* Assignment:
Where pictures appear, omit them, and copy exactly only the lines from the start of the listing through the line containing "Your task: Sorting", both included.

* Source material:
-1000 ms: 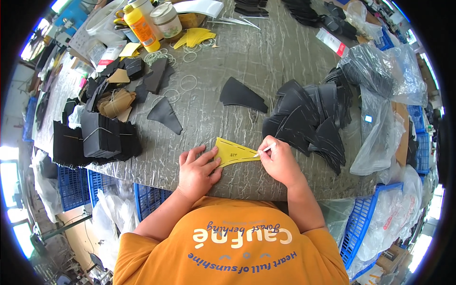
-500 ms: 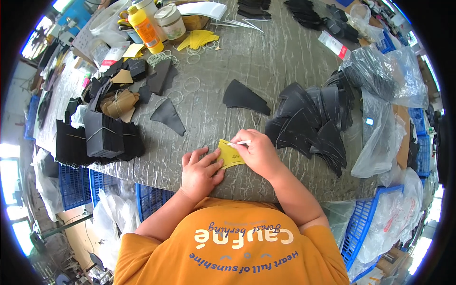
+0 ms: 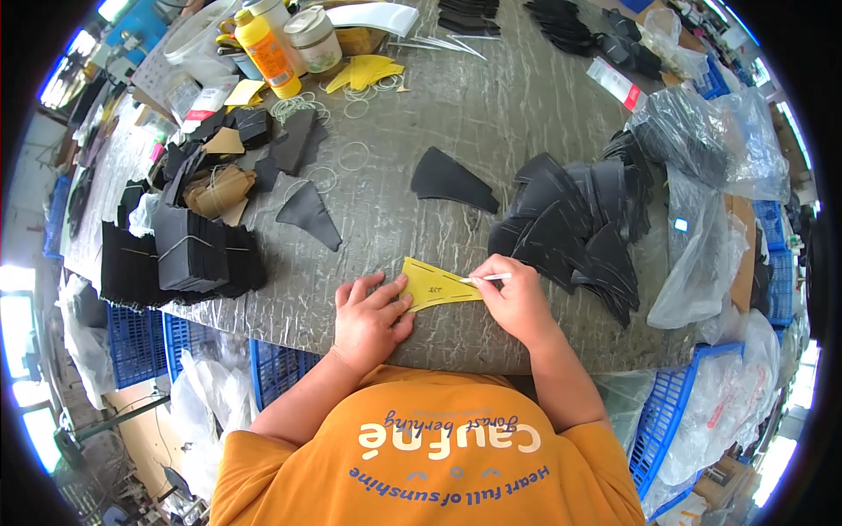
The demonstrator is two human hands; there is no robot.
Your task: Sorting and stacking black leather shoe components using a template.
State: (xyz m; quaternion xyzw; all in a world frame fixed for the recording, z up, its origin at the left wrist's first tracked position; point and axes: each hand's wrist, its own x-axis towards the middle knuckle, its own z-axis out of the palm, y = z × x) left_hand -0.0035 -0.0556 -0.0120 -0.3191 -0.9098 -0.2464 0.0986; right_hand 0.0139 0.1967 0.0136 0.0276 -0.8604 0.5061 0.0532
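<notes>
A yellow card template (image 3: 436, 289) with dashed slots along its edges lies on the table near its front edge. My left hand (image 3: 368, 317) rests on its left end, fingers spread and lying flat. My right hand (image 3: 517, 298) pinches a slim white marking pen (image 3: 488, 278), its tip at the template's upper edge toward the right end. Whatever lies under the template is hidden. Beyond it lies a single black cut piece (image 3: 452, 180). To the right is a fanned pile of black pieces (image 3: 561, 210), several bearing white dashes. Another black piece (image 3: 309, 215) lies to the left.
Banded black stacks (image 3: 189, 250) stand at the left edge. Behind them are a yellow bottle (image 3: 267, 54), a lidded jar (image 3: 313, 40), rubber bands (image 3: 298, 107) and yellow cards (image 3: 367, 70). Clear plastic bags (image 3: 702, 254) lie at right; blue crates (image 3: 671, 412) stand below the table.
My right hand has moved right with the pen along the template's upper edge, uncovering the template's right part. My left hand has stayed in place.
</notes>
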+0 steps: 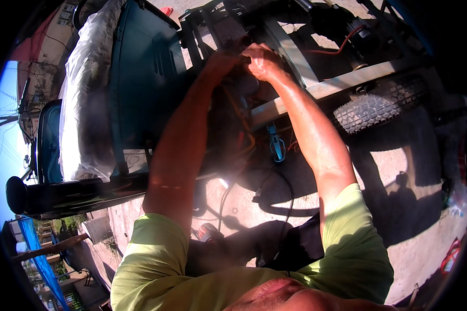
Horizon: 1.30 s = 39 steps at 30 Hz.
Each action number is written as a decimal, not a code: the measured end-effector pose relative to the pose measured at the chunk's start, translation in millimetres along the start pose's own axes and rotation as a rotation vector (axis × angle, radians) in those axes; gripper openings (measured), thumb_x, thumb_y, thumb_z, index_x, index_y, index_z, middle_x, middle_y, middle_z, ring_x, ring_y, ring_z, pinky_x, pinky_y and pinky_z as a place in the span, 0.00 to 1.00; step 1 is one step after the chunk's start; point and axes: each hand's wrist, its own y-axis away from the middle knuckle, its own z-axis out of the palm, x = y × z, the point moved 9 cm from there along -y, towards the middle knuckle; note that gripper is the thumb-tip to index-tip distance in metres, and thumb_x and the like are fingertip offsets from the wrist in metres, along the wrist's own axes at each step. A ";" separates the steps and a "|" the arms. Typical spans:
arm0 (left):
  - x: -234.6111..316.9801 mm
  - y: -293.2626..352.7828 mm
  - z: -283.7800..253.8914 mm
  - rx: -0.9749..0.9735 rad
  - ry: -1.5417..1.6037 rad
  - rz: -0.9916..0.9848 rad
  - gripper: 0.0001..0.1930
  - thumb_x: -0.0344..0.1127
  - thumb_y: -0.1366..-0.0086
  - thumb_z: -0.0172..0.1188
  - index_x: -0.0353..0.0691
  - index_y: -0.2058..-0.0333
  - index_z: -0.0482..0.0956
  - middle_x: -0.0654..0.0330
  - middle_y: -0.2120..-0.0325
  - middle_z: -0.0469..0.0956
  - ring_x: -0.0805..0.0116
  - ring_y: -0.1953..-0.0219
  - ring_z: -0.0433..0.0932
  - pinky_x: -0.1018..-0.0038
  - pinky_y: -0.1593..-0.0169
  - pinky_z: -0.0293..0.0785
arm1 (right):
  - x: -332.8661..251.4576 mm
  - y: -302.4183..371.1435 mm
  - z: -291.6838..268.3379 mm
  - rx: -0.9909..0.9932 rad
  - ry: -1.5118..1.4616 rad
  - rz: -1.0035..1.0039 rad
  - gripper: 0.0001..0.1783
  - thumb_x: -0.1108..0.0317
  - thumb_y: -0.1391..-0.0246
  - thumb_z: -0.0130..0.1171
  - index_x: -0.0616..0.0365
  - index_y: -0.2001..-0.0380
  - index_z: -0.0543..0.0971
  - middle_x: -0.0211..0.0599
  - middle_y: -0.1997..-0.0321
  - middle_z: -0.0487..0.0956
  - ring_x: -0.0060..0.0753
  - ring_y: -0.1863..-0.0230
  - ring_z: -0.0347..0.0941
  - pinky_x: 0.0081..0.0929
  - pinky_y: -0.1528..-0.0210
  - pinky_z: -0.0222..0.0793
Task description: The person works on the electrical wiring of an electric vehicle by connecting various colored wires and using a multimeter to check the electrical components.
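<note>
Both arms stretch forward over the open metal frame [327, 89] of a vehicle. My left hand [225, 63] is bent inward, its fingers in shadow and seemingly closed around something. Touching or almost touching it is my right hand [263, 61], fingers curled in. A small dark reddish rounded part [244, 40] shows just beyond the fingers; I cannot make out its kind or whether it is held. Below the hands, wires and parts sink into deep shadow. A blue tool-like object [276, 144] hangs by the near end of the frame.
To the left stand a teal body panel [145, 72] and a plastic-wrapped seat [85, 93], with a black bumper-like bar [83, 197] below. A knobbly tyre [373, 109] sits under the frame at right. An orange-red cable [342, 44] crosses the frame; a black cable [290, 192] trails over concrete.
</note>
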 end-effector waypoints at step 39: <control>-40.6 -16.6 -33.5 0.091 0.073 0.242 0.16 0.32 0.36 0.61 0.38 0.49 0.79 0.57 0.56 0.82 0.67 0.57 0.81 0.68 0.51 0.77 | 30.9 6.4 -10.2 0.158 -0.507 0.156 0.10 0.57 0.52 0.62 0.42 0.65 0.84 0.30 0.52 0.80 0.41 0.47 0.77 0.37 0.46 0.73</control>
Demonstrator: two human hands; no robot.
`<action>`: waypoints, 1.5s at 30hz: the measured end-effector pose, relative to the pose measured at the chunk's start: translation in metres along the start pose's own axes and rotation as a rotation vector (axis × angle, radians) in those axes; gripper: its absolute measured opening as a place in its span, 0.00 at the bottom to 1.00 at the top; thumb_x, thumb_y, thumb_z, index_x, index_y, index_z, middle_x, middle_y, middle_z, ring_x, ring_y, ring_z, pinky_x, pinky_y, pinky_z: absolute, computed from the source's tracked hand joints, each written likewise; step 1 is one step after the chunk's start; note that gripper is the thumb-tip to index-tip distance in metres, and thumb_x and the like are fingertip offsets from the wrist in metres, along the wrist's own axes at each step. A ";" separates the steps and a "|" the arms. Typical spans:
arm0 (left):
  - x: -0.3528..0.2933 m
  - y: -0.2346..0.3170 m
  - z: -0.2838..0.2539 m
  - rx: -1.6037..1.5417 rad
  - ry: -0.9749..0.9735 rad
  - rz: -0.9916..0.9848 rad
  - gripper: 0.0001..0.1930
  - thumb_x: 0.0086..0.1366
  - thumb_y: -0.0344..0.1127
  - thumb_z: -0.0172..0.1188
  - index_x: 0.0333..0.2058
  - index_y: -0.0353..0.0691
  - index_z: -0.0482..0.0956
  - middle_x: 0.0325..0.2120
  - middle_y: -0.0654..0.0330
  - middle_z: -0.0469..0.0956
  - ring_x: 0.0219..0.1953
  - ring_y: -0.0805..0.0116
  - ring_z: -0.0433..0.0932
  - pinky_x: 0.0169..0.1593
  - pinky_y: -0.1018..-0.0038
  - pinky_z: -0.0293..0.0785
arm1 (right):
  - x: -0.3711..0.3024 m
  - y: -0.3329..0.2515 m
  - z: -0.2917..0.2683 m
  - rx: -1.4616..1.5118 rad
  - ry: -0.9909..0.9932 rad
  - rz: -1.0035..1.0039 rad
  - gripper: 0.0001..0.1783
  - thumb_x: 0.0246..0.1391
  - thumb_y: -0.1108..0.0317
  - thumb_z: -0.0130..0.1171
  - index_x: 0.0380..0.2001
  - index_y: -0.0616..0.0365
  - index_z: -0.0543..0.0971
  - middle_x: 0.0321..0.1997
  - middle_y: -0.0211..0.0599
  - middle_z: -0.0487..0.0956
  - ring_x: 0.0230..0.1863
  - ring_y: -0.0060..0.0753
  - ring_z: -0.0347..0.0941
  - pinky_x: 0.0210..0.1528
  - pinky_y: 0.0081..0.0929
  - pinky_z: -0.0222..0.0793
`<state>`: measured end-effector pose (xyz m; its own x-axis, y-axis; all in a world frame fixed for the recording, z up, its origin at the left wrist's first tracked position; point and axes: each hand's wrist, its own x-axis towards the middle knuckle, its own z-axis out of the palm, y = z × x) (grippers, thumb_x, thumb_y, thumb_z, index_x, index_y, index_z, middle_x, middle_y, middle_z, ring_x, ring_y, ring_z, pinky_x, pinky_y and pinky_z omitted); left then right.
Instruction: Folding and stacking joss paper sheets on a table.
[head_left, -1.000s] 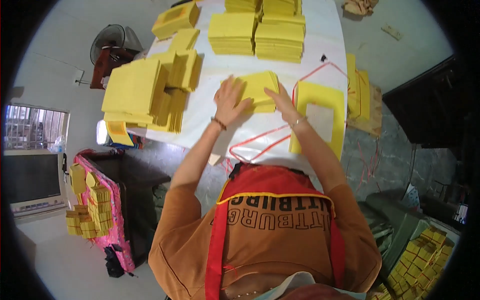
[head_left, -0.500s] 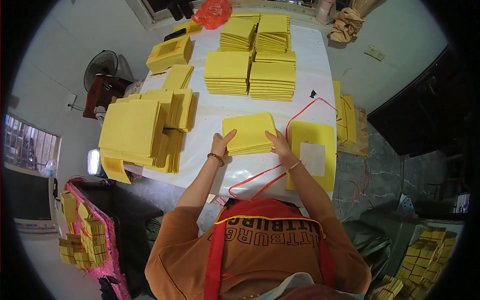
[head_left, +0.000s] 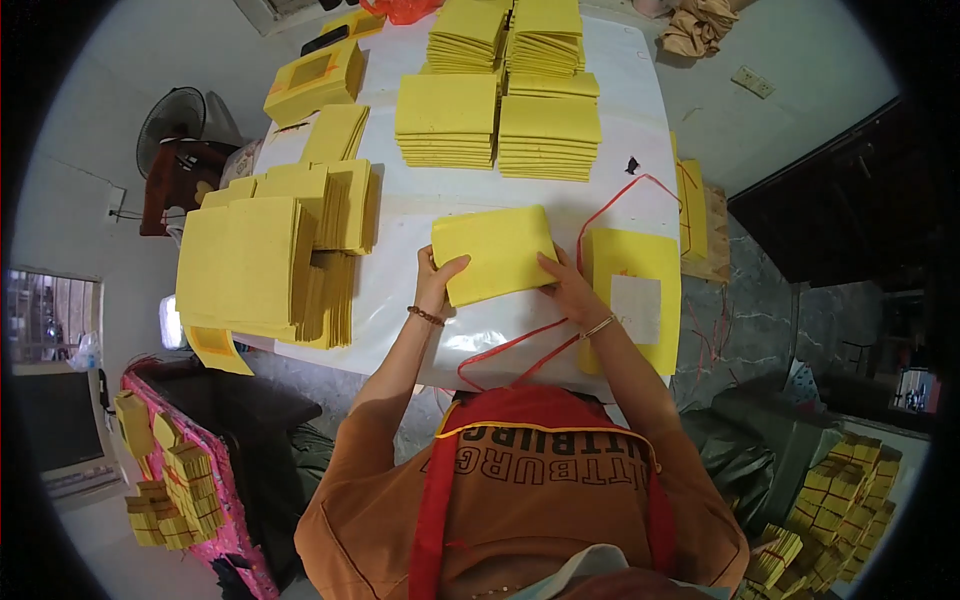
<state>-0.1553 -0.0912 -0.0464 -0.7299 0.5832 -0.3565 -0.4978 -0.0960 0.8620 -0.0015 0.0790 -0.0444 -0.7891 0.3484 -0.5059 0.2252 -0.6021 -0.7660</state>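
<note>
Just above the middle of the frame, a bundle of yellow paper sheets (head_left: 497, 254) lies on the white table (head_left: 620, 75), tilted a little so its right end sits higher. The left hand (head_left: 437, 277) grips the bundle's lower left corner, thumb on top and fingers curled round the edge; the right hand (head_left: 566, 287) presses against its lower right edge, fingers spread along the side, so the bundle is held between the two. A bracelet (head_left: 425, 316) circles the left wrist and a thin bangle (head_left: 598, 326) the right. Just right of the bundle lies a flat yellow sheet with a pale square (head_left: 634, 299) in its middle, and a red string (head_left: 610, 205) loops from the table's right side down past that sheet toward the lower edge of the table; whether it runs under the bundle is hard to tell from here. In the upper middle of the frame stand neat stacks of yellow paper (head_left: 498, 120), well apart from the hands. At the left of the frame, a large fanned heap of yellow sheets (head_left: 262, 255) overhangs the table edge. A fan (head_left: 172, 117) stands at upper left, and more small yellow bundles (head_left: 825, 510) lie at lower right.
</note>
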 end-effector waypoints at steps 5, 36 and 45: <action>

* Solution to this exercise:
-1000 ms: 
-500 ms: 
+0 ms: 
The demonstrator is two human hands; there is no robot.
Your task: Sorting and stacking black leather shoe components using a template.

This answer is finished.